NOVANEWS
“Egypt doesn’t need investment from the enemy” says Egypt’s minister of finance.
“Egypt’s peace treaty with Israel should not be taken for granted” says Egypt’s foreign minister.
Dr. Ashraf Ezzat
Editor’s note: We are told that Egypt could open the border with Gaza at any time and is considering tearing down the “Berlin wall” barrier that imprisons the population there.
When and if that happens, Israel’s blockade of Gaza by sea immediately be considered illegal, an unenforceable “paper blockade,” according to the Congress of Paris 1856, which is the current binding “rule of law” in such matters.***
When asked to comment about the terrorist attacks that hit New York on 9/11, Likud leader Benjamin Netanyahu told an audience at Bar Ilan University that the September 11, 2001 terror attacks would be beneficial for Israel. And the years that followed 9/11 proved that Netanyahu was right.
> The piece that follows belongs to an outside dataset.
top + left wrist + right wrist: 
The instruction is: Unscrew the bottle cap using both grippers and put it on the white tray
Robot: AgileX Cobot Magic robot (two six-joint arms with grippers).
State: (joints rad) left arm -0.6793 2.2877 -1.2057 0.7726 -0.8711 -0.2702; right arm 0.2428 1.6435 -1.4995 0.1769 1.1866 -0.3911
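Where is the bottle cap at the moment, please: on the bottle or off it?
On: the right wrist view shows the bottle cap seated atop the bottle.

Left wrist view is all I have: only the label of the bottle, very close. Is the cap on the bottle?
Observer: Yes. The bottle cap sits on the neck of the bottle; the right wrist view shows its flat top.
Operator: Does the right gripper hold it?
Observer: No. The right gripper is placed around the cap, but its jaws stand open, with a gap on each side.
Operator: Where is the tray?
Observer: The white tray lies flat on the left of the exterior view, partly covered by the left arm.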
Israel has been the only party that really benefited from 9/11. Those terrorist operations had been enough of a provocation for the United States to wage its military wrath upon two of Israel’s formidable foes namely, Iraq and Afghan-Pakistani Muslim front.
And when again asked his opinion on the pro-democracy popular uprising in Egypt that took place last January, Netanyahu expressed his concerns this revolution might change the Egyptian foreign policy toward Israel. And the days that followed the Egyptian revolution proved that Mr. Netanyahu had been right again.
Did Mu-Barak Betray Egypt?
Ousting Mubarak should not be viewed as only an end to decades of corruption and autocratic domestic Egyptian policy but also to the equally corrupt foreign policy. A considerable share of this has-to-change policy is the Egyptian-Israeli’s.
The Middle East is one of the most politically volatile and inflammatory regions in the whole world. The Arab-Israeli conflict is on top of the Middle East political agenda and with Egypt as a main player in that conflict.
But the question now on the table is whether the strategy of America banking it’s foreign policy and national security goals on corrupt regimes, including Israel, was a disastrous one. For example why would American taxpayers give $2 billion a year to the Mubarak regime who then turned around and passes that on to Israel in a long term below market natural gas deal?
Peace treaty misinterpreted
When the foreign policy of a prominent and leading nation in the Middle East such as Egypt has been neutralized and rather crippled for well over 30 years, then something seriously wrong must have been plotted behind closed doors. Who would benefit from a politically secluded Egypt?
Taking refuge in the Camp David accords and the peace treaty signed with Egypt in 1979, Israel with her backyard nice and quiet and her interest’s best served by a pro-Zionist Mubarak, managed to enjoy the most fruitful 30 years politics could offer.
The peace treaty was meant to put an end to the military confrontation between Egypt and Israel but not to put an end to the political and the soft power of Egypt. This is where Mubarak went terribly wrong misinterpreting this treaty.
Signing a peace treaty with Israel doesn’t mean that Egypt should keep silent about the Israeli aggression and the ongoing daily grab of the Arab land in Palestine. It doesn’t mean watching a big Arab country like Iraq shamefully dismantled without moving a finger.
It doesn’t mean approving of the ethnic cleansing of Palestinians and tightening the inhuman blockade on Gaza. It doesn’t mean turning a blind eye to the hostile wars of Israel in Lebanon and Gaza. And it certainly doesn’t mean that the only comment any Egyptian foreign secretary could make concerning Israel’s wrongdoings is, “see no evil, hear no evil”.
Changing tones
Egyptian Foreign Minister, Nabil el-Arabi.
After years of knowing in advance every Egyptian official response, Israel has lately been dismayed by the harsh statement made by the Egyptian minister of finance, Samir Radwaan. When he was asked to comment on the possibilities for Israeli investments in the country, he simply replied “Egypt doesn’t need investment from the enemy”.
May be this was meant to be off the record and not made an official statement by Mr. Radwaan. He could have been giving vent to his anger and discontent over the 80 billion dollars loss deal Mubarak made with Tel Aviv that supplied Israel natural gas needs at the below market prices that Tel Aviv itself called the “Gas theft”.
Why did a relatively poor country like Egypt deprive it’s people of critically needed foreign exchange, for the benefit of a country that could afford to have one of the largest weapons of mass destruction stockpiles?